───── Input material

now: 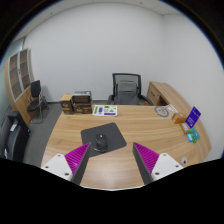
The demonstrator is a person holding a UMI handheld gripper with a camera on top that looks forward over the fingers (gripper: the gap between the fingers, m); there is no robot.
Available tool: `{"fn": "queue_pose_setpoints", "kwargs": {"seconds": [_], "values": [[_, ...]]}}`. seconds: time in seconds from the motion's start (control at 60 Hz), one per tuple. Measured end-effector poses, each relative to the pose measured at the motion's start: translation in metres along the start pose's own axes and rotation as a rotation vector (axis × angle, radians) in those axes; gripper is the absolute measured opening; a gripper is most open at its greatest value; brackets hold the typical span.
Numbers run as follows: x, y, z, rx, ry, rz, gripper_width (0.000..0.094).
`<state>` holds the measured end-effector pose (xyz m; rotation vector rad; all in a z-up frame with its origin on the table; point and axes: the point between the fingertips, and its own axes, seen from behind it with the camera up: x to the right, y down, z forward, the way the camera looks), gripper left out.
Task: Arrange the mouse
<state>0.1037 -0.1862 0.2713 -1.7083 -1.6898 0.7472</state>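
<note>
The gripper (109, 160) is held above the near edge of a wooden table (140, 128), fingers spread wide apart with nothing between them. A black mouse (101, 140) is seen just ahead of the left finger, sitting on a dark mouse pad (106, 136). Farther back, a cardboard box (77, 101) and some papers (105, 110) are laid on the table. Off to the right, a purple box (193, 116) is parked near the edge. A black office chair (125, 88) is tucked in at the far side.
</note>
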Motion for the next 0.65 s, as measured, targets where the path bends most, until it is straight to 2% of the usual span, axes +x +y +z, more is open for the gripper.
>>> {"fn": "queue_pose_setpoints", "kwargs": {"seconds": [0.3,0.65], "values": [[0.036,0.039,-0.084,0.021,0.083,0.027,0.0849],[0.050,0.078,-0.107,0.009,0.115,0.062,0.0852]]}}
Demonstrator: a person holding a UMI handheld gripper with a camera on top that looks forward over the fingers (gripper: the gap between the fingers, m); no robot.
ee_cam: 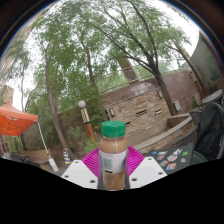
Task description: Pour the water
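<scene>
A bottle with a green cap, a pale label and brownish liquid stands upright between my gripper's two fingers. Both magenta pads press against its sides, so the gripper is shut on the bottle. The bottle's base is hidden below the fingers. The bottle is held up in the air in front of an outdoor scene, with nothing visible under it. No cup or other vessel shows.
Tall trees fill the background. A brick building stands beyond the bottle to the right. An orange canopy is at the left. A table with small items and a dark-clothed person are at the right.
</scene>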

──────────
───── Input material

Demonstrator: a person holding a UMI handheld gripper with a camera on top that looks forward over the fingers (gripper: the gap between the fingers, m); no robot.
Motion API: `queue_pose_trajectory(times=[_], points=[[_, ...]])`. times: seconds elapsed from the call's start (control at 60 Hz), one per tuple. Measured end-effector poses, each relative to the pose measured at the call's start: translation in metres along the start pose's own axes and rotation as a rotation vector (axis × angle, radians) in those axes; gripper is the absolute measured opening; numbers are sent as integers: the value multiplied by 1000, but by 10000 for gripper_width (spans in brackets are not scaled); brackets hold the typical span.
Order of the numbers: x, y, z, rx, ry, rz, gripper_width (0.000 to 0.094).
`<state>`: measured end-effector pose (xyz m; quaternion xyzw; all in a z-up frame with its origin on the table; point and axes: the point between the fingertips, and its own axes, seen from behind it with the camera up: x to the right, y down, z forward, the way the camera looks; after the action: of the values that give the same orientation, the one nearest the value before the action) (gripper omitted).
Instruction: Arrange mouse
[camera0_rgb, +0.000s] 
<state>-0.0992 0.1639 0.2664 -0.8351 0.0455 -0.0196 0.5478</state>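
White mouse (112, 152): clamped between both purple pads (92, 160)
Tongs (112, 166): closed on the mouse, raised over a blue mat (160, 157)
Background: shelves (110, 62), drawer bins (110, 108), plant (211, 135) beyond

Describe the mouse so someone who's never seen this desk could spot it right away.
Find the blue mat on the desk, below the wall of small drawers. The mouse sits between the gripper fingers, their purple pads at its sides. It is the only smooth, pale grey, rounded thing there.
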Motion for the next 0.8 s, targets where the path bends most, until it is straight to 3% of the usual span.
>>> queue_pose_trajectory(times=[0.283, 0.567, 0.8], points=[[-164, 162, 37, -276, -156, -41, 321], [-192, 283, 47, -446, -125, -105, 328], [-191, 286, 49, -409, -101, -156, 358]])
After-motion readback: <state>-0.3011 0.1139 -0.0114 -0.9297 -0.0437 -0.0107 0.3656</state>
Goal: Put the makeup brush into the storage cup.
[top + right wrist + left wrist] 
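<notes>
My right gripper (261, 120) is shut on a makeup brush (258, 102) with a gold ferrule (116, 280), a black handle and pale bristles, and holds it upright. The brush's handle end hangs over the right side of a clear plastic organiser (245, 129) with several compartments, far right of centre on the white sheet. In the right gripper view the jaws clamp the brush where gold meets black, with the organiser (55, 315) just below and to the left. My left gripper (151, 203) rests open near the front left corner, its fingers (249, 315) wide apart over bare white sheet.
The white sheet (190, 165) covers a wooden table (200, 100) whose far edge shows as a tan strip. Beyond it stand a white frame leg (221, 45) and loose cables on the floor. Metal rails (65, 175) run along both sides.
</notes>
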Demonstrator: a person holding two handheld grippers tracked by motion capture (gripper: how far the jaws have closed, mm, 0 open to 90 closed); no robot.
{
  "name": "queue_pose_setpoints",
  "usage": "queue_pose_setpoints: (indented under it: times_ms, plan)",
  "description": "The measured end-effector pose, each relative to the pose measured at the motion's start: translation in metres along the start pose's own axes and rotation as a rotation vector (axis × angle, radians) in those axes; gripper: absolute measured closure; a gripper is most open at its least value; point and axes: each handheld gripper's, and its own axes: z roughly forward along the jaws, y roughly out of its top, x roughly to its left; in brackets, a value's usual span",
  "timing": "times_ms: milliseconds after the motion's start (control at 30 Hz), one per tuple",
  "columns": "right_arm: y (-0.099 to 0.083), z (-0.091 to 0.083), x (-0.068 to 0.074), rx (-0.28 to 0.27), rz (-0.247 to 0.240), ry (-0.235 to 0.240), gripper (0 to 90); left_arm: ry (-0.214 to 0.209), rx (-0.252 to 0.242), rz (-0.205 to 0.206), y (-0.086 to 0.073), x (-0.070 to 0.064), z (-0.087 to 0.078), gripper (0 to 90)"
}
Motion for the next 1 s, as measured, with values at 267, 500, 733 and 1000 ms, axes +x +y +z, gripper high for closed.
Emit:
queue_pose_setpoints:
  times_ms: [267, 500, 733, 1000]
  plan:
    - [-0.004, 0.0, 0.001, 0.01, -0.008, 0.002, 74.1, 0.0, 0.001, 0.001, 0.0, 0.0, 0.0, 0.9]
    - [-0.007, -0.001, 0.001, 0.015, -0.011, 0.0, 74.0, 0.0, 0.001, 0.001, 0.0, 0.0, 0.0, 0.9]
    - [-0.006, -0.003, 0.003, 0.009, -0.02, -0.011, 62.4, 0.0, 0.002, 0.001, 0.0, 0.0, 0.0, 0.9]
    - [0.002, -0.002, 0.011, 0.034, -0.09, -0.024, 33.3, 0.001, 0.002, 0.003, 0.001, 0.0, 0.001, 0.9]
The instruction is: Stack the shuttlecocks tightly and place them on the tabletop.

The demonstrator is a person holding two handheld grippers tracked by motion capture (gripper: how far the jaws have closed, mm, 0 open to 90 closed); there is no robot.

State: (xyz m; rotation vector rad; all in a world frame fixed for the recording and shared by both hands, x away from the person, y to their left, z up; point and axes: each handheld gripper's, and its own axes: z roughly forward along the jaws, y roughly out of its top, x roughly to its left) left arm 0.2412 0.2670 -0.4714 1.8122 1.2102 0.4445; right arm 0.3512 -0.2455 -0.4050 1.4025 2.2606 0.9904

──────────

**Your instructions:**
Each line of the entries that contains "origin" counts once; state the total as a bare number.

**Answer:**
2